> _PROBLEM DETAILS_: Tally the lines of the listing that contain the word "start", then give the total and nothing else.

> _RECORDED INFORMATION_:
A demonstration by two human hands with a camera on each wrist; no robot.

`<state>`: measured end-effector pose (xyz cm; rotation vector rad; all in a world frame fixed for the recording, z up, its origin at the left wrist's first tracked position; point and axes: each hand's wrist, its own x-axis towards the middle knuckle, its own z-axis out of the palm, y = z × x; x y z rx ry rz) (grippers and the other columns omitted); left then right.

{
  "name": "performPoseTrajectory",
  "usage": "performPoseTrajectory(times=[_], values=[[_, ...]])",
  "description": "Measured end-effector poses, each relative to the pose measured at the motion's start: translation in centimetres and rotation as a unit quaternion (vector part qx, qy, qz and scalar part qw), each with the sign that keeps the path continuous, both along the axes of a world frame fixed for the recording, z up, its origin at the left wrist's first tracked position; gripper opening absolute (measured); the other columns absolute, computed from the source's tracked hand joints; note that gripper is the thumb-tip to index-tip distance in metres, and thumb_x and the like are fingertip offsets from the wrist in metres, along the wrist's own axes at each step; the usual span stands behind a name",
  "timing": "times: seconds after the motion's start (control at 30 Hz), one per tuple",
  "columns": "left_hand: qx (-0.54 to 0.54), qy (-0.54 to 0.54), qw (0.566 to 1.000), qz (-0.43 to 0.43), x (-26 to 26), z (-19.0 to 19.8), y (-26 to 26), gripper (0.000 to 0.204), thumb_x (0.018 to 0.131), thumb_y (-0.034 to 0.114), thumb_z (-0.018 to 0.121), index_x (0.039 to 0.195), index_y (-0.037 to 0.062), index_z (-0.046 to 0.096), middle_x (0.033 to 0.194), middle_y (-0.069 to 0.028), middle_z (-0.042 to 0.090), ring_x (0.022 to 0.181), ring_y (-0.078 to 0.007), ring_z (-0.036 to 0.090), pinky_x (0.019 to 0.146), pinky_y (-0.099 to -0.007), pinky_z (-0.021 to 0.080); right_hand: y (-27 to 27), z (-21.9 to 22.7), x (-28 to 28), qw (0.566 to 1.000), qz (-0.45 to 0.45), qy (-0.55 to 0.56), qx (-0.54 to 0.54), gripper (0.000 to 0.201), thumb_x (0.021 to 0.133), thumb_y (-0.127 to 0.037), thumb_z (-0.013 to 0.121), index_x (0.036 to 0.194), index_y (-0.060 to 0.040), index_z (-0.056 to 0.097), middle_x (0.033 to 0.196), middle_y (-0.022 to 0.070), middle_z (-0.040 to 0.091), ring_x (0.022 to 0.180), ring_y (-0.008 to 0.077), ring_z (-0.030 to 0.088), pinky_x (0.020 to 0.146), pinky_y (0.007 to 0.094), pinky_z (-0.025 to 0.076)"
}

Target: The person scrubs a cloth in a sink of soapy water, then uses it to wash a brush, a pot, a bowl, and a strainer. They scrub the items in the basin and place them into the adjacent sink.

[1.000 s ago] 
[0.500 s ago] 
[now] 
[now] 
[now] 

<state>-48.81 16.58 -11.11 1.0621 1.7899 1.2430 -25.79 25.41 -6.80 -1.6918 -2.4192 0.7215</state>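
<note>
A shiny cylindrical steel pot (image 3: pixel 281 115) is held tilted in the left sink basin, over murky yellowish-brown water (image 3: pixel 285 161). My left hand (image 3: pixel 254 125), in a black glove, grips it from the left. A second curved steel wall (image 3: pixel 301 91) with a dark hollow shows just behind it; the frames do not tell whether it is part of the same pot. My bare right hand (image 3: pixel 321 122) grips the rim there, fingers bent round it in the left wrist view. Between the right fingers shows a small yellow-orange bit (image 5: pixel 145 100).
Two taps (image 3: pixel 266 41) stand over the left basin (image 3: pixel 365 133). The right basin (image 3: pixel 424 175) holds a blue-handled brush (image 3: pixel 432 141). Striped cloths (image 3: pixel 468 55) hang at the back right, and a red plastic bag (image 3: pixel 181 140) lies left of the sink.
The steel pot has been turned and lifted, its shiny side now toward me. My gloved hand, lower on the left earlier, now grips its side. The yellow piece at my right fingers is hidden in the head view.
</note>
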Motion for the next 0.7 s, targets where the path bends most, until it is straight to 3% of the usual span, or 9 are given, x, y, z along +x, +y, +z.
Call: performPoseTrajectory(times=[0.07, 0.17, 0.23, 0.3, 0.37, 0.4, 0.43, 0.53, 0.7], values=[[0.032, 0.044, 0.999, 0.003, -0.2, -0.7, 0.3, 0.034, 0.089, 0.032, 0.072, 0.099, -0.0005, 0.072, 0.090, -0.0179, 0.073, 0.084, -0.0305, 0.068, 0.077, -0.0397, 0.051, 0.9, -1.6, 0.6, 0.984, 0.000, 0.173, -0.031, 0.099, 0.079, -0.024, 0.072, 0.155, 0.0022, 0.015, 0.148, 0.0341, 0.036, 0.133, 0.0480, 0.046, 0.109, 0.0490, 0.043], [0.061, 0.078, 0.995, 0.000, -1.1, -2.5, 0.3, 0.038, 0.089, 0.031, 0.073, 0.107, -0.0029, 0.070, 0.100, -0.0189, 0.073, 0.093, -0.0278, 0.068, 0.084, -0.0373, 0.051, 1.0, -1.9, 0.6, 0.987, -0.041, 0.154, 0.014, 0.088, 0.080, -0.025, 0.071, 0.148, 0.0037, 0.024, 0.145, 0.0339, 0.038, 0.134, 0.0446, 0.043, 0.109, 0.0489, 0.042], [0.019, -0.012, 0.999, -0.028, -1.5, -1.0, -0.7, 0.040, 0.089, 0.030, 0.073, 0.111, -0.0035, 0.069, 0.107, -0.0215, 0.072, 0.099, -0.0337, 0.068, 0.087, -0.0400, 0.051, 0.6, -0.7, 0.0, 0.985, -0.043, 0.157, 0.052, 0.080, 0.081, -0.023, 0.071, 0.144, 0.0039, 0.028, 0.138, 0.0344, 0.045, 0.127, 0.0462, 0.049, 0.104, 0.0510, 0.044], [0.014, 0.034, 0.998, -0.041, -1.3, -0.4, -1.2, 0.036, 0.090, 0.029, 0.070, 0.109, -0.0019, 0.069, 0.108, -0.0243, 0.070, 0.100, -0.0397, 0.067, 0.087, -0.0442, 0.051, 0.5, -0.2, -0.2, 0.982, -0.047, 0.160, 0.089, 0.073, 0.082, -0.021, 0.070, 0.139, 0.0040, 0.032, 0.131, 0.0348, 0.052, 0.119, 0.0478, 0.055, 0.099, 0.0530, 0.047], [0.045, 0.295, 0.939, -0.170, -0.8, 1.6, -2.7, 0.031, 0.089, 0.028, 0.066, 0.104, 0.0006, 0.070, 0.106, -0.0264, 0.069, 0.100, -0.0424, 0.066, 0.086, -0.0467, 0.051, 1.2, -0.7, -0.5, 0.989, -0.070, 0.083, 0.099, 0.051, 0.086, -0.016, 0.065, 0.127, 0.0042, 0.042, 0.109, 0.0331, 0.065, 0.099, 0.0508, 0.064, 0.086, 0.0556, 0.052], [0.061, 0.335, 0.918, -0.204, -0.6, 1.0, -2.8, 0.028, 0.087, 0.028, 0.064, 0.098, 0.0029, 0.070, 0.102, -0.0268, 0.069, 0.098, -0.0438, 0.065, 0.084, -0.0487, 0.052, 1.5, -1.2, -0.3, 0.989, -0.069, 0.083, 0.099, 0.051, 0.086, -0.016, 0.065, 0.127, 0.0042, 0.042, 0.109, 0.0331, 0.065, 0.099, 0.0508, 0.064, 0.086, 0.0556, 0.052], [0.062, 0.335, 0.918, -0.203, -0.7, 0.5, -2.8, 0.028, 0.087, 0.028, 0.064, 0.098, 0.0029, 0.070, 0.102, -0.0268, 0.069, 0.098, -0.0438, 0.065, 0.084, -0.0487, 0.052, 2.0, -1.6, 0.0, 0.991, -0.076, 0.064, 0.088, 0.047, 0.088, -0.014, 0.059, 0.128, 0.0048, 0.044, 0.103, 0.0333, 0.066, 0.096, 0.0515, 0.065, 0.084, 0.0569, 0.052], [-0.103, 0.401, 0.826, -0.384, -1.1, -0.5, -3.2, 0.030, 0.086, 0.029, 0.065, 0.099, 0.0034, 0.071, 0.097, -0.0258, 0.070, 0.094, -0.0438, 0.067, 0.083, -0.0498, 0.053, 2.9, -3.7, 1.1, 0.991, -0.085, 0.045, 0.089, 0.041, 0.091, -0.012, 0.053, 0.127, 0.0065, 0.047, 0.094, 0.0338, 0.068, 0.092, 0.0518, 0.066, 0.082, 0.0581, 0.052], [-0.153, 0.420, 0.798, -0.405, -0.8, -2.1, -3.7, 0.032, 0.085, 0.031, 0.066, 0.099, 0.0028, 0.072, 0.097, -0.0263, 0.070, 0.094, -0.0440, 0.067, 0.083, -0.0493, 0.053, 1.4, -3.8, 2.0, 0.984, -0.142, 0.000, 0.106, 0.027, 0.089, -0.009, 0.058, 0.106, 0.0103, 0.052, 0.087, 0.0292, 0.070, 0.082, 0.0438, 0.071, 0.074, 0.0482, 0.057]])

> _RESPONSE FOR THIS EXERCISE_: 2